Entrevista com Pedro Abramovay, secretário de Justiça

Fausto Macedo, de O Estado de S.Paulo,

24 de novembro de 2010 | 20h15

SÃO PAULO - "A corrupção e a lavagem de dinheiro são crimes que no Brasil estão completamente articulados", alertou nesta quarta-feira, 24, o secretário Nacional de Justiça, Pedro Abramovay. Durante reunião da Estratégia Nacional de Combate à Corrupção e à Lavagem de Dinheiro, em Florianópolis, o secretário defendeu enfaticamente a aprovação de dois projetos de lei, que criam novas formas de combate e endurecem a punição a corruptos, ao crime organizado e a empresários que lavam recursos ilícitos por meio da sua ocultação em atividades aparentemente legais.

 

A pena em regime fechado para integrantes de organizações criminosas será fixada entre 5 anos, a mínima, e 15, a máxima.

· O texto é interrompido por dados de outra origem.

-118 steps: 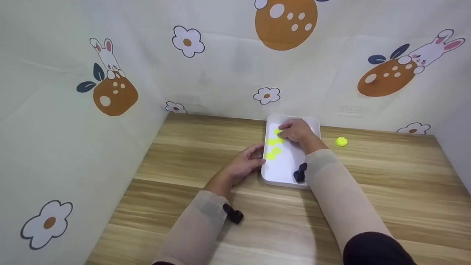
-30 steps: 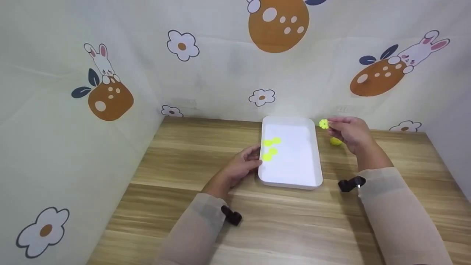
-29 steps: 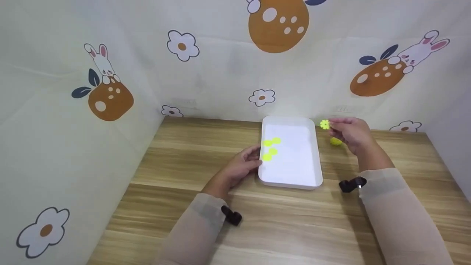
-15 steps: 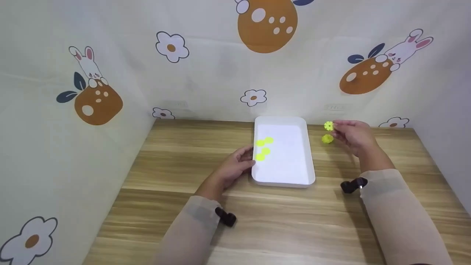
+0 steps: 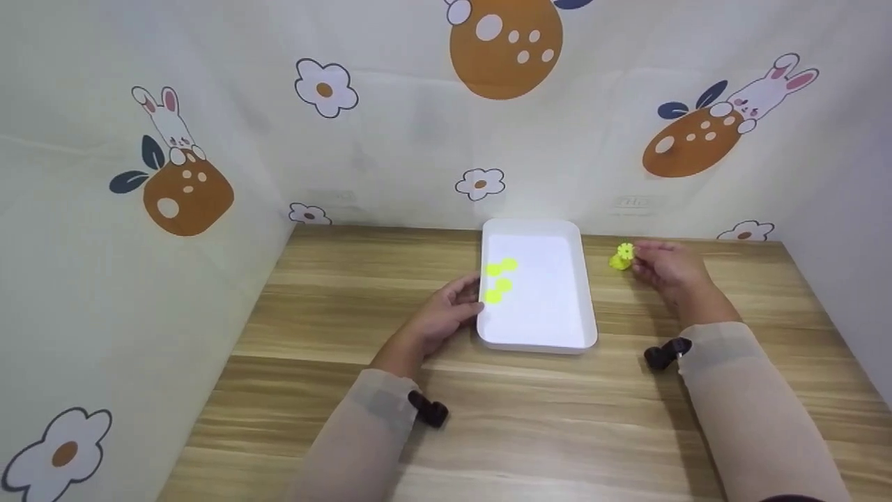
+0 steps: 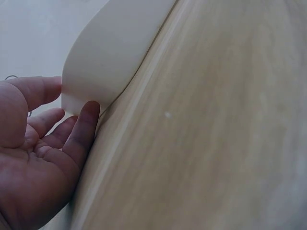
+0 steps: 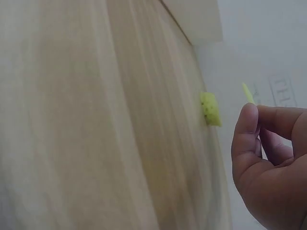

Qualquer infração penal passa a constituir crime antecedente à lavagem de dinheiro; pela lei atual, um rol limitado de crimes caracteriza lavagem. O projeto cria o tipo penal "financiamento ao terrorismo" e determina a alienação antecipada de bens, direitos ou valores objeto de crimes previstos na lei.

 

O que muda na estratégia de combate à corrupção?

 

A meta é definir pelo menos cinco macro-objetivos, para melhoria do sistema de Justiça, da prevenção e combate à corrupção e ao crime organizado, inclusive com definição de ações específicas e elaboração de mecanismos e na instalação de banco de dados.

 

Não há um registro único de informações sobre corrupção?

 

Não há um sistema que centralize dados sobre a corrupção e a lavagem. Cada uma tem o seu arquivo. A Receita, o Conselho Nacional de Justiça, cada órgão foi instalando o seu. Isso não é bom porque dificulta decisões imediatas. O Brasil não tem um relatório que mostre como estão sendo conduzidas as ações de combate à corrupção e à lavagem de dinheiro, quantos inquéritos foram abertos, relação de bens apreendidos, o que acontece e por que não vão adiante, por que não houve condenação.

 

A corrupção não é condenada no Brasil?

 

Devemos tratar o combate à corrupção como uma política pública. Os projetos sobre os quais temos interesse em sua aprovação o quanto antes são de grande importância porque podem alterar esse quadro, inclusive para acabar com a sensação de impunidade no País.

 

Há resistência à aprovação desses projetos?

 

O processo legislativo é naturalmente lento. Os projetos andaram capengando, mas passaram pelas comissões. Na Câmara falta uma votação. Também em torno deles houve desacordos entre corporações, como a polícia e o Ministério Público, cada qual defendendo um rol específico de atribuições.

 

O que muda com os projetos?

 

Um projeto disciplina técnicas de investigação que até já são usadas, como a infiltração de agente policial em organização criminosa, vigilância monitorada e delação premiada. Mas essas técnicas esbarram nos tribunais porque não têm previsão expressa. Se aprovado, resolve boa parte das anulações.

 

E com relação à repressão ao crime organizado?

 

O projeto cria um tipo penal do crime organizado. Participar de uma organização criminosa passa a ser um crime independente, com pena alta. Esse é um passo fundamental. Já existe o crime de formação de quadrilha, mas não é a mesma coisa. O fato de quatro pessoas cometerem um crime não significa que tenha uma estrutura de organização criminosa. O combate ao crime organizado tem de ser prioridade. Para isso precisa ter uma pena muito mais severa do que aquela aplicada ao crime de varejo. Senão, perdemos o foco na repressão à corrupção e à lavagem de dinheiro. Se não separar, o combate ao crime torna-se ineficiente.

 

Como enfrentar e punir efetivamente a ação de corruptos?

 

Esse é o grande desafio. Tivemos avanços enormes nos dentes dos nossos leões, temos uma capacidade muito grande tecnológica e institucional, novos meios de fazer provas contra a corrupção e a lavagem.